Keep in mind there’s a difference between benefits and perks:

  • Benefit: Things like a 401(k), health insurance, dental insurance, employee savings plans, maternity and paternity leave—the things that really matter and can make a substantive impact on your employees’ lives.
  • Perk: An occasional pleasant surprise that feels special, novel, and exciting. Free clothes, free food, parties, gifts. Perks can be completely free or subsidized by the company.
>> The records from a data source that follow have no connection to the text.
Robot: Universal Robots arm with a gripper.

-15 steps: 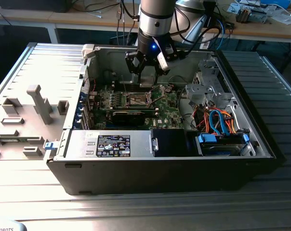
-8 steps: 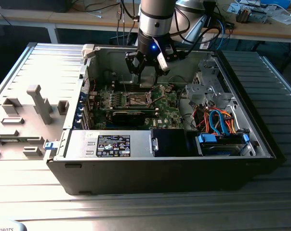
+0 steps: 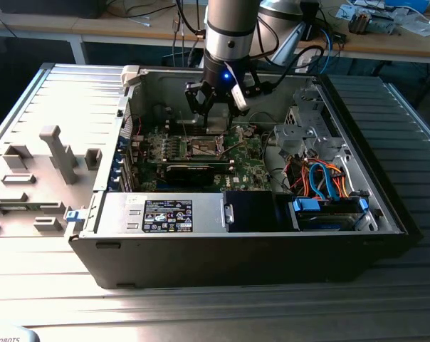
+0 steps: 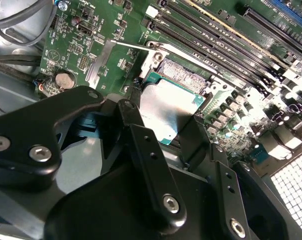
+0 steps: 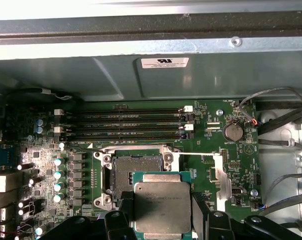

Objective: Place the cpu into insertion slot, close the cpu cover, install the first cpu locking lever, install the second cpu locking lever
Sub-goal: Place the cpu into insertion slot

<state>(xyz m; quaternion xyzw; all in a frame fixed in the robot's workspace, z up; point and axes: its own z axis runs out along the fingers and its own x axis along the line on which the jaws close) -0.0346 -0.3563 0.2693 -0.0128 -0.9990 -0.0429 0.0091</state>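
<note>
Cpu (image 5: pixel 162 207), opposite edges clenched between my fingers (image 5: pixel 200 210), hangs beside insertion slot (image 5: pixel 133 172); socket face exposed.

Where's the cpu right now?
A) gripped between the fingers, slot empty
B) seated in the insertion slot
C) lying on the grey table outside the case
A: the cpu is clamped between the fingers, and the insertion slot shows its bare dark socket.

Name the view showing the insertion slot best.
First wrist view: the insertion slot shows nearly whole. In the second wrist view the cpu hides most of it; in the exterior view it sits below the gripper.
</note>
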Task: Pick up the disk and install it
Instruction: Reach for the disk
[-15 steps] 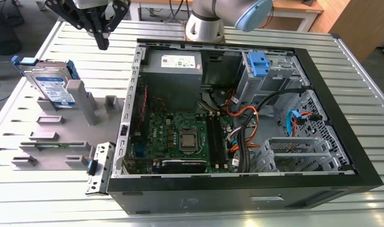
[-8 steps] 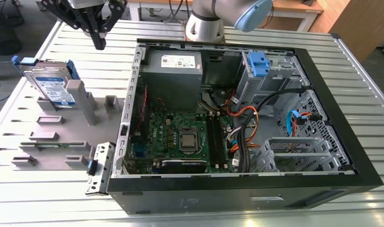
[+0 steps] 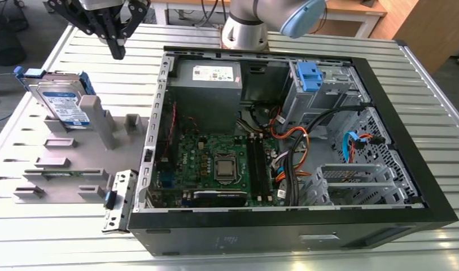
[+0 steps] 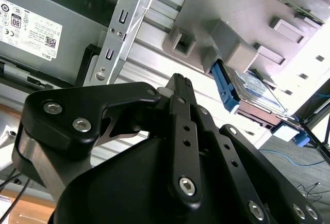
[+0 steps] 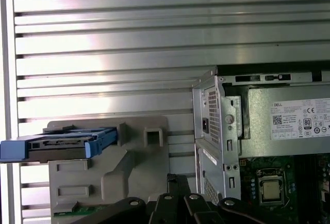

If you want to give employees a perk, keep in mind two things:

  • When people pay for something, they value it.
  • If something is free, it is literally worthless. So if employees get a perk all the time, then it should be subsidized, not free. If something happens only rarely, it’s special. If it happens all the time, the specialness evaporates. So if a perk is only received occasionally, it can be free. But you should make it very clear that this is not going to be a regular occurrence and change up the perk so it’s always a surprise.

Quotes

Steve Jobs once said of management consulting, “You do get a broad cut at companies but it’s very thin. It’s like a picture of a banana: you might get a very accurate picture but it’s only two dimensions, and without the experience of actually doing it you never get three dimensional. So you might have a lot of pictures on your walls, you can show it off to your friends—I’ve worked in bananas, I’ve worked in peaches, I’ve worked in grapes—but you never really taste it.”

“The only failure in your twenties is inaction. The rest is trial and error.” — ANONYMOUS

“Great companies are bought, not sold.” - Bill Campbell

“I can’t make you the smartest or the brightest, but it’s doable to be the most knowledgeable. It’s possible to gather more information than somebody else.”